### Exercise prompt:
Write out, word for word, only the lines from the one containing "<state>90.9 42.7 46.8" through the final line of the data.

### Source records:
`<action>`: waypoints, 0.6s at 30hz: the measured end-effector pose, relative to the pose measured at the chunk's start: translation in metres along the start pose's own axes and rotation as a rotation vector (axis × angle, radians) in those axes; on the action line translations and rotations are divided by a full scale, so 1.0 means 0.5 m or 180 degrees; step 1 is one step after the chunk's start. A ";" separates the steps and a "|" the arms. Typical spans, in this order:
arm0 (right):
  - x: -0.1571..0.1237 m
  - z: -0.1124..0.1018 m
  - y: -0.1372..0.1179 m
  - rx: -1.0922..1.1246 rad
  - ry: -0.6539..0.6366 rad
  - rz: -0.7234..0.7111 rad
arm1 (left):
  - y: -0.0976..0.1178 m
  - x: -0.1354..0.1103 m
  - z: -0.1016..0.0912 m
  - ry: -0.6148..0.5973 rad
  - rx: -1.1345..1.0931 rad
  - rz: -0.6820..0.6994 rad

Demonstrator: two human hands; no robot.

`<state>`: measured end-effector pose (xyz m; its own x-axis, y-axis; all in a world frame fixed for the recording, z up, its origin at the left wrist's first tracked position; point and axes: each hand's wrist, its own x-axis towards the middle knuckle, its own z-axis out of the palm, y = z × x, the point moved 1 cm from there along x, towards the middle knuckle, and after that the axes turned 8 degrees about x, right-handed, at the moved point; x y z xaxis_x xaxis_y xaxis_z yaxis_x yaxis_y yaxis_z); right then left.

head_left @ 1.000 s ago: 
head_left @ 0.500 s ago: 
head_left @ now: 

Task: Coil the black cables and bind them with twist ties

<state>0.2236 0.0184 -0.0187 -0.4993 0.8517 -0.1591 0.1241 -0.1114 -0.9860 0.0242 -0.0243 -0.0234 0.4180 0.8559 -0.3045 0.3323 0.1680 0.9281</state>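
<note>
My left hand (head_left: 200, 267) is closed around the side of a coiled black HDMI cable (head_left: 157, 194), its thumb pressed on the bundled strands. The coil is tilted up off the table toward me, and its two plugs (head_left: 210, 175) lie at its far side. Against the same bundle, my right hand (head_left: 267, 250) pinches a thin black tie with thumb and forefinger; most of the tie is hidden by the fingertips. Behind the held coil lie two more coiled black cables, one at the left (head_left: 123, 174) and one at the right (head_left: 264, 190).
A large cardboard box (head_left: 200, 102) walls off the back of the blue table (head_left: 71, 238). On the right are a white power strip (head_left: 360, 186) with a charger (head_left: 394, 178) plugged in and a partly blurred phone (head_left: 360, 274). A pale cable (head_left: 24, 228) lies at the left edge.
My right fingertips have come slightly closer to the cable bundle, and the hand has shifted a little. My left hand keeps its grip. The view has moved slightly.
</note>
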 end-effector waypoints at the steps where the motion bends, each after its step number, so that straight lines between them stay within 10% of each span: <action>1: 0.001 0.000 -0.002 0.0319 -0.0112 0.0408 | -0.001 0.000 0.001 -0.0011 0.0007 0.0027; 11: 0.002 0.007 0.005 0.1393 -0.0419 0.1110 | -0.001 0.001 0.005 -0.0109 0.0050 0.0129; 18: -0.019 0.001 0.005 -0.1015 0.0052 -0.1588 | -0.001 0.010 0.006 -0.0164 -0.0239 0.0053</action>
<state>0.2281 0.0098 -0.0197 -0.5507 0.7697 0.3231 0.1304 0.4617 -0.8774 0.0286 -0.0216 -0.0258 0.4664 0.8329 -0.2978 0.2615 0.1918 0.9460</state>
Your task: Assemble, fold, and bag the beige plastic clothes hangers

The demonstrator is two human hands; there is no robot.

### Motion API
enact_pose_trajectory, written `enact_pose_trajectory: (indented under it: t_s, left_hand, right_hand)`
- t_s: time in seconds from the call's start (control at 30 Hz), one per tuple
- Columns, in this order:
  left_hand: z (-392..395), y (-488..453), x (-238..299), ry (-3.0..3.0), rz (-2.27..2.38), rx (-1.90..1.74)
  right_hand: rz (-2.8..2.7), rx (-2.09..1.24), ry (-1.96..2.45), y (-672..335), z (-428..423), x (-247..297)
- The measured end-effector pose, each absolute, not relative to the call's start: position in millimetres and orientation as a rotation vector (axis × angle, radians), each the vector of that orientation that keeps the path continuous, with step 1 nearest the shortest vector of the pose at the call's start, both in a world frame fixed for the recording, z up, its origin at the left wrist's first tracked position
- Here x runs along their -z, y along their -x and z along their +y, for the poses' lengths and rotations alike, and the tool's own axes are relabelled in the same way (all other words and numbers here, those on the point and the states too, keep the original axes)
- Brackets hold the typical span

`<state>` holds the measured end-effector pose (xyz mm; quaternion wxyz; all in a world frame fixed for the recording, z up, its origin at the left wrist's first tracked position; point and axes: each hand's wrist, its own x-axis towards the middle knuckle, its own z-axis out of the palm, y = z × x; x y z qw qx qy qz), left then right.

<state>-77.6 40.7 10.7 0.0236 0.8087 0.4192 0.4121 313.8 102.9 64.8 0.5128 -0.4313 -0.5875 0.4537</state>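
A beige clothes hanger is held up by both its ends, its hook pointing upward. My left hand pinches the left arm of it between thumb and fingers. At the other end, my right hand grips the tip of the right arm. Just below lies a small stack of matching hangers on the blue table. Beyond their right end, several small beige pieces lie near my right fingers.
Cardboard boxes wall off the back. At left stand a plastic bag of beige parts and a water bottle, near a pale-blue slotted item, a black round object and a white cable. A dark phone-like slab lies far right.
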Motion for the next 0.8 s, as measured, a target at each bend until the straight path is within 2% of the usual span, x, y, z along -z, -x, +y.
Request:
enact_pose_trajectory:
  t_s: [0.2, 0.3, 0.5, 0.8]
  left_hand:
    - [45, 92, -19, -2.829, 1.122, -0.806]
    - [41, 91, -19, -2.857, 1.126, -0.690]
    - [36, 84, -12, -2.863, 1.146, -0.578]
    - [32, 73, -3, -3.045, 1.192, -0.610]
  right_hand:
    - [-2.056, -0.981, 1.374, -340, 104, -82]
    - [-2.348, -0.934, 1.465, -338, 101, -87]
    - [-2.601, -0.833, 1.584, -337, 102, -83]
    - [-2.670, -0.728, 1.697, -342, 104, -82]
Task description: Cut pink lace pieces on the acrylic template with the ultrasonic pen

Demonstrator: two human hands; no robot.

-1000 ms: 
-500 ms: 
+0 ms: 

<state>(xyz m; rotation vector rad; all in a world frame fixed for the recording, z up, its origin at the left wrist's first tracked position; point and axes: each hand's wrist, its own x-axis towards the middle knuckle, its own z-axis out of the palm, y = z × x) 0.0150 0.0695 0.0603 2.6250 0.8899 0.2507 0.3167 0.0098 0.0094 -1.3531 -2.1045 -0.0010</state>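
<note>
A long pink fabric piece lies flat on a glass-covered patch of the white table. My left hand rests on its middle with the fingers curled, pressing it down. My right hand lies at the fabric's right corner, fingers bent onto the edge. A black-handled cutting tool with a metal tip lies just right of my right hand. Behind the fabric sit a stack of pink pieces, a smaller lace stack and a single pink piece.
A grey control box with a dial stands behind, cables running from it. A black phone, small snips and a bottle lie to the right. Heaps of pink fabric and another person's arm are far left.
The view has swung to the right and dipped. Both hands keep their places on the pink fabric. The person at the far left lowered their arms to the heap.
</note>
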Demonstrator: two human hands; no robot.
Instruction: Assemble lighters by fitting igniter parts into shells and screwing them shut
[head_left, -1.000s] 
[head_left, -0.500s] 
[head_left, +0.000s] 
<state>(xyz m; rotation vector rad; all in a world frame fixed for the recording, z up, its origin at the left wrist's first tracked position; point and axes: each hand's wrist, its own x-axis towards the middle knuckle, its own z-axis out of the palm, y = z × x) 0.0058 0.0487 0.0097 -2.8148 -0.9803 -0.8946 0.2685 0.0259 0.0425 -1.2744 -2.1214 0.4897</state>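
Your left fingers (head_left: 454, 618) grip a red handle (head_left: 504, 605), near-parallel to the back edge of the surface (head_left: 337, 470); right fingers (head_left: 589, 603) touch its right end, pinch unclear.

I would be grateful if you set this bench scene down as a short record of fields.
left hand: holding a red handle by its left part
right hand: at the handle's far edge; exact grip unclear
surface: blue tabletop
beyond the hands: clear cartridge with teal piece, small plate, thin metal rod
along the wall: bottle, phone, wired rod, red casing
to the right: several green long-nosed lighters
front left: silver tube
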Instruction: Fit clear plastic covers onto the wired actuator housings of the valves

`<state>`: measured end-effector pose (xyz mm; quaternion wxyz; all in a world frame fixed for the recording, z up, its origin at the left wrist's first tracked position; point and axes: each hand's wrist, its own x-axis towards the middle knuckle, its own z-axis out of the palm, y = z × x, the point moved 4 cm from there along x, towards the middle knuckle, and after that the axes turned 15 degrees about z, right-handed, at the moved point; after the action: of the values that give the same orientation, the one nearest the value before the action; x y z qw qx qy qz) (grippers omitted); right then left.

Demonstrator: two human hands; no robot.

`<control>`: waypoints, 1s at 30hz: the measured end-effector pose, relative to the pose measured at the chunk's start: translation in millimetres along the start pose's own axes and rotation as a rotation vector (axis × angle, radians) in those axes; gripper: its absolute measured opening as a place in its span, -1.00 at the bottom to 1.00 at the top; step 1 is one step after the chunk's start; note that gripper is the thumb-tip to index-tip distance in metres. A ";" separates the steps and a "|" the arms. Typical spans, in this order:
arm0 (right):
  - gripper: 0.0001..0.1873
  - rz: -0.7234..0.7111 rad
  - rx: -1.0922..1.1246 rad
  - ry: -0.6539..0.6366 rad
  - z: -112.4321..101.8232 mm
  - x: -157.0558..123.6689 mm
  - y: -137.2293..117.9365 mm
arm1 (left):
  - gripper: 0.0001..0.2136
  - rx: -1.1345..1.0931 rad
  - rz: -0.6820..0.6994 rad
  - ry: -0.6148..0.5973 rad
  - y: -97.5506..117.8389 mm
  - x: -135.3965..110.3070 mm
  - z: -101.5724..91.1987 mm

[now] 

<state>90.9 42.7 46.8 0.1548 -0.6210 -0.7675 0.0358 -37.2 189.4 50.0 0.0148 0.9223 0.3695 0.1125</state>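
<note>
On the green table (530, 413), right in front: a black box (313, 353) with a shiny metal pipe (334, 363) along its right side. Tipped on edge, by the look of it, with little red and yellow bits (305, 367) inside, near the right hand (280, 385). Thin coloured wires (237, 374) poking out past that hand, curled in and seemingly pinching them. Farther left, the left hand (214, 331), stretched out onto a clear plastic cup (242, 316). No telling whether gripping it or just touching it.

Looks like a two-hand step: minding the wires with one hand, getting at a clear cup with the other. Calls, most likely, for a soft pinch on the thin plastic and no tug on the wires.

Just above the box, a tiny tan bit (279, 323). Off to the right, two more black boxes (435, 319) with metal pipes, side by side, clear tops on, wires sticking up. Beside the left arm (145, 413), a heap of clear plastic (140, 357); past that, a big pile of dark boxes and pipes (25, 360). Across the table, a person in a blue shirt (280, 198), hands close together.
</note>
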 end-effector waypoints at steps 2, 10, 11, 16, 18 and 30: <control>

### Exercise solution:
<state>90.9 42.7 46.8 0.1548 -0.6210 -0.7675 0.0358 -37.2 189.4 50.0 0.0148 0.9223 0.3695 0.1125</state>
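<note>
On the green table (530, 413), right in front: a black box (313, 353) with a shiny metal pipe (334, 363) along its right side. Tipped on edge, by the look of it, with little red and yellow bits (305, 367) inside, near the right hand (280, 385). Thin coloured wires (237, 374) poking out past that hand, curled in and seemingly pinching them. Farther left, the left hand (214, 331), stretched out onto a clear plastic cup (242, 316). No telling whether gripping it or just touching it.

Looks like a two-hand step: minding the wires with one hand, getting at a clear cup with the other. Calls, most likely, for a soft pinch on the thin plastic and no tug on the wires.

Just above the box, a tiny tan bit (279, 323). Off to the right, two more black boxes (435, 319) with metal pipes, side by side, clear tops on, wires sticking up. Beside the left arm (145, 413), a heap of clear plastic (140, 357); past that, a big pile of dark boxes and pipes (25, 360). Across the table, a person in a blue shirt (280, 198), hands close together.
</note>
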 end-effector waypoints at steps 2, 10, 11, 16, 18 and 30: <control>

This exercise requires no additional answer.